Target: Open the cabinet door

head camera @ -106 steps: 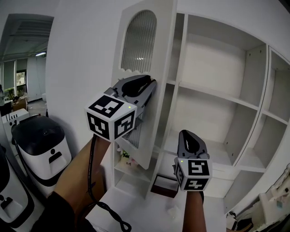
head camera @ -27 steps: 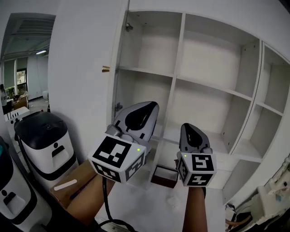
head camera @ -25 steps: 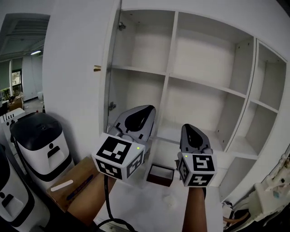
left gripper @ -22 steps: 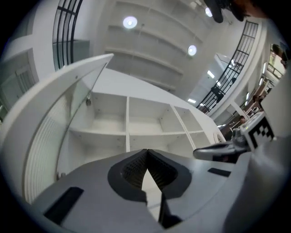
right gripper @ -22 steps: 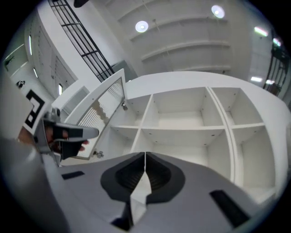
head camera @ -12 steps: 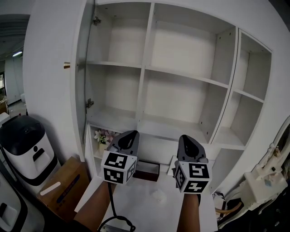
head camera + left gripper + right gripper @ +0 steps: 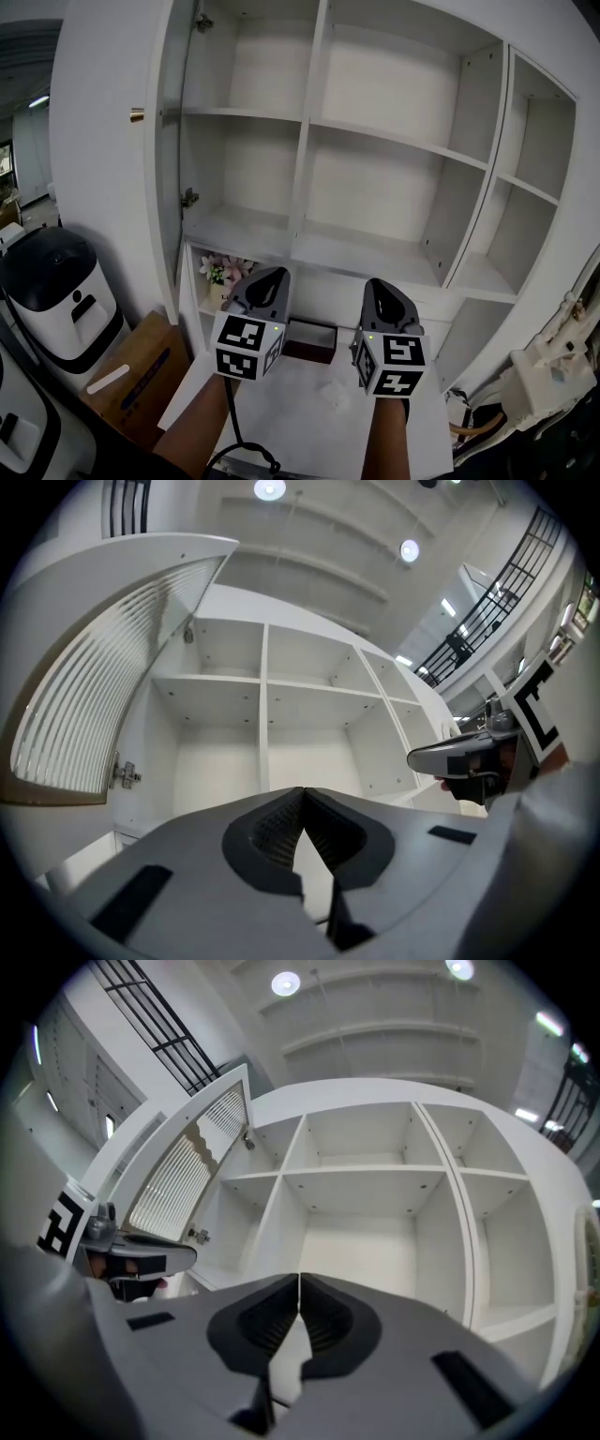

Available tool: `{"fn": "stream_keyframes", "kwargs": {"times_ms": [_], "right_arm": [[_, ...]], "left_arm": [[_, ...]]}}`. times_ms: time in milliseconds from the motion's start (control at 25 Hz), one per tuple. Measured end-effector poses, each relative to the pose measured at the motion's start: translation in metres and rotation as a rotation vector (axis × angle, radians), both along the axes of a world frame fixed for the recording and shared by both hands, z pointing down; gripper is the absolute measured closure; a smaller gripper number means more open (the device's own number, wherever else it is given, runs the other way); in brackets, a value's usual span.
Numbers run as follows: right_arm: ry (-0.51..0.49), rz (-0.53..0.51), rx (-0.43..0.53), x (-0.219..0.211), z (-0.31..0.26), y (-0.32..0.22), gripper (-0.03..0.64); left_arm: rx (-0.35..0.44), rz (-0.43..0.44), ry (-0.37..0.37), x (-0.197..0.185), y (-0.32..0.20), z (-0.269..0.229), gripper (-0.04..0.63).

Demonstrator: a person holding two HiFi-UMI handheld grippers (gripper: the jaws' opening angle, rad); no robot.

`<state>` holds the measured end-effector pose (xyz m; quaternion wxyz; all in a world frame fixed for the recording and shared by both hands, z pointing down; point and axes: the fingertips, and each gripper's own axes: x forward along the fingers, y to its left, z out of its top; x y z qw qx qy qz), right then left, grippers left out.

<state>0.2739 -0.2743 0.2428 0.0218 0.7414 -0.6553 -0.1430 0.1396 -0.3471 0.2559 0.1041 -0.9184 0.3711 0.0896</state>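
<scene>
Both grippers are empty. The left gripper [image 7: 265, 284] and right gripper [image 7: 384, 292] have their jaws pressed together on nothing, held low before the cabinet [image 7: 375, 192]. The cabinet door [image 7: 94, 696] stands swung wide at left, shelves exposed — task looks done, probably why neither reaches.

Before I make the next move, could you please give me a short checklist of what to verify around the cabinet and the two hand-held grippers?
1. The cabinet door is swung wide open to the left: ok.
2. The left hand-held gripper has its jaws together with nothing between them: ok.
3. The right hand-held gripper has its jaws together with nothing between them: ok.
4. Both hand-held grippers are apart from the door and the shelves: ok.
5. The hinge will hold the door open unaided: cannot tell.
</scene>
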Motion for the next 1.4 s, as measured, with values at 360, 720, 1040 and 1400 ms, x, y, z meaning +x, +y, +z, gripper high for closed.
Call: {"fn": "stream_keyframes", "kwargs": {"times_ms": [360, 720, 1040, 1400], "right_arm": [[-0.023, -0.019, -0.033, -0.006, 0.022, -0.007, 0.597], [-0.038, -0.018, -0.032, -0.004, 0.031, -0.007, 0.597], [-0.063, -0.007, -0.054, -0.004, 0.056, 0.0, 0.597], [-0.095, -0.012, -0.075, -0.013, 0.086, 0.012, 0.597]], "left_arm": [[-0.031, 0.0, -0.012, -0.003, -0.001, 0.012, 0.588], [-0.041, -0.004, -0.019, -0.005, -0.003, 0.016, 0.588], [-0.059, -0.021, -0.031, -0.014, 0.002, 0.035, 0.588], [-0.123, -0.037, -0.025, -0.031, 0.013, 0.077, 0.588]]}}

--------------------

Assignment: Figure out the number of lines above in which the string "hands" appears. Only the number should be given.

Solution: 2